Source information: Begin
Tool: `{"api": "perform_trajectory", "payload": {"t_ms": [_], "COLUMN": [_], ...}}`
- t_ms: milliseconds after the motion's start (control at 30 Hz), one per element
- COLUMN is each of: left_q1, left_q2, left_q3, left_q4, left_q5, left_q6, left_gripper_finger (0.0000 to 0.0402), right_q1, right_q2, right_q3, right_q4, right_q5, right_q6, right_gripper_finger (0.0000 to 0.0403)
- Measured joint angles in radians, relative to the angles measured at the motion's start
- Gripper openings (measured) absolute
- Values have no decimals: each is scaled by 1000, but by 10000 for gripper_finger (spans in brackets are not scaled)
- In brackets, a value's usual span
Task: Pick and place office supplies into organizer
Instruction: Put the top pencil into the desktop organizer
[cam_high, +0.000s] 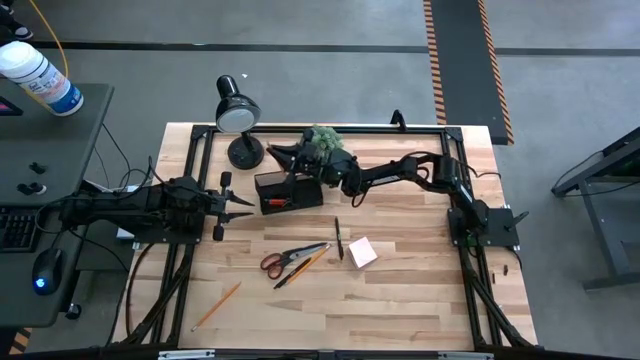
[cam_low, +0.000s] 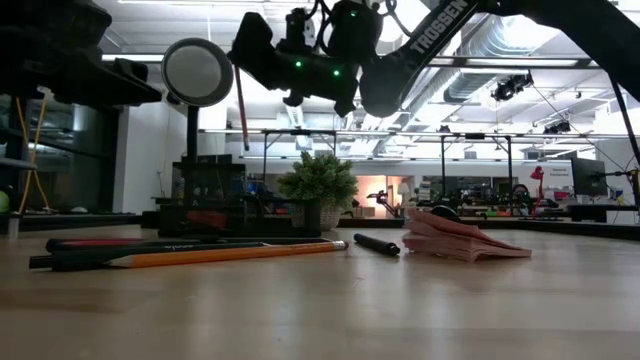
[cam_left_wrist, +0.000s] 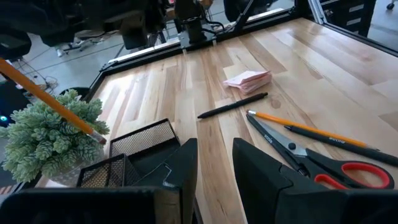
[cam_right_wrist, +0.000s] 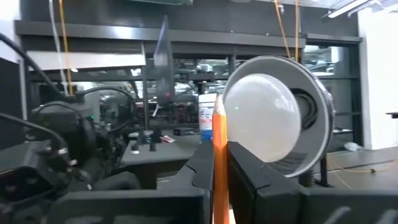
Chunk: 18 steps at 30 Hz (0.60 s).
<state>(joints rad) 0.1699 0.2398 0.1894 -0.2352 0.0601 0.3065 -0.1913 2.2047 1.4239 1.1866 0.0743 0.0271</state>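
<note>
My right gripper hangs over the black mesh organizer, beside the green plant, shut on an orange pencil. The pencil's eraser end points down above the organizer. My left gripper waits open at the table's left, with nothing between its fingers. On the table lie orange-handled scissors with two pencils alongside, a black pen, a pink notepad and another pencil. My right gripper pinches the pencil's shaft between its two fingers. The fingers come from the table's right side, about level, and lie across the pencil. The pencil stands roughly upright, its sharpened tip up, and hangs clear above the organizer.
A black desk lamp with a round head stands at the far left, close behind the organizer. The plant pot sits right next to the organizer's far right corner. Something red lies in the organizer. Bare wood spreads along the near edge.
</note>
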Motion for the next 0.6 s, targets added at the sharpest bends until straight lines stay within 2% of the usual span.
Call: {"api": "perform_trajectory", "payload": {"t_ms": [300,600], "left_q1": [0,0], "left_q2": [0,0], "left_q3": [0,0], "left_q4": [0,-8], "left_q5": [0,0], "left_q6": [-23,-26], "left_gripper_finger": [90,90], "right_q1": [-6,-19], "right_q2": [16,180], "right_q3": [9,215], "right_q4": [19,-23], "right_q5": [-53,-122], "right_q6": [21,62], "right_gripper_finger": [15,15]}}
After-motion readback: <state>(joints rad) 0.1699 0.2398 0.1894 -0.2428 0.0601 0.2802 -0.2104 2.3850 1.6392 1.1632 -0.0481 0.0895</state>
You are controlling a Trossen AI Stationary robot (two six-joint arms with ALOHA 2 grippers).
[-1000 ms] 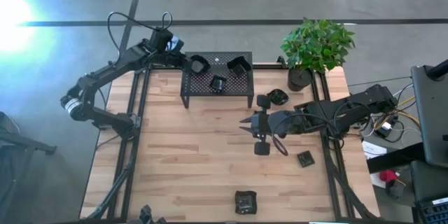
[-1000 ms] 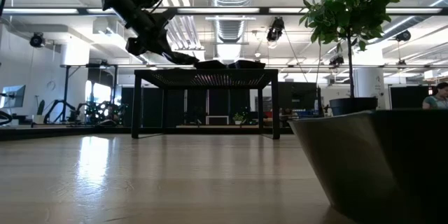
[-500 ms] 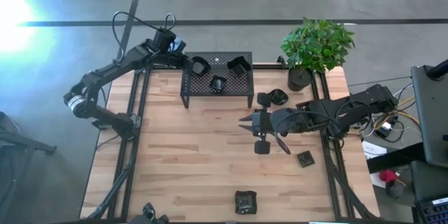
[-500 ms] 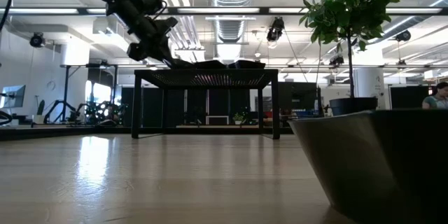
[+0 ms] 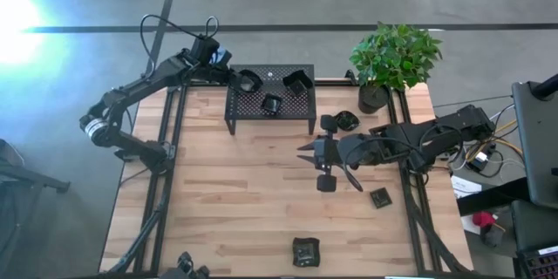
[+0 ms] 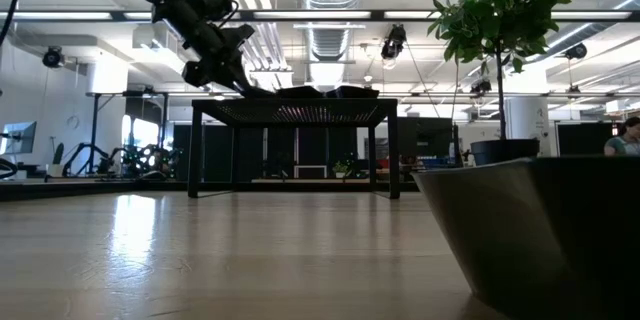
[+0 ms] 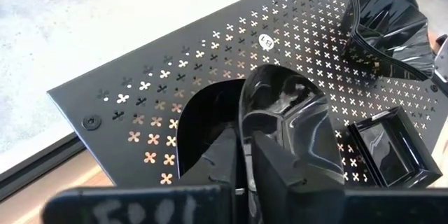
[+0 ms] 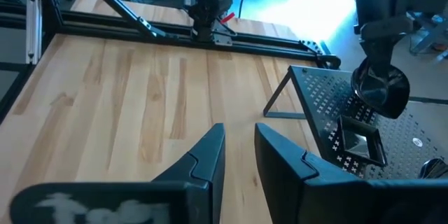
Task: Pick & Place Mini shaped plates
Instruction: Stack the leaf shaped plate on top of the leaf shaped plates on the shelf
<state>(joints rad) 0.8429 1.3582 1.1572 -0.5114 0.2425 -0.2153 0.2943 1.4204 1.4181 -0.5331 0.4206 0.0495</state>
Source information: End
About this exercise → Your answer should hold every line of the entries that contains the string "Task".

Answer space →
Task: Pick and place office supplies into organizer
Task: Pick & Place Mini shaped plates

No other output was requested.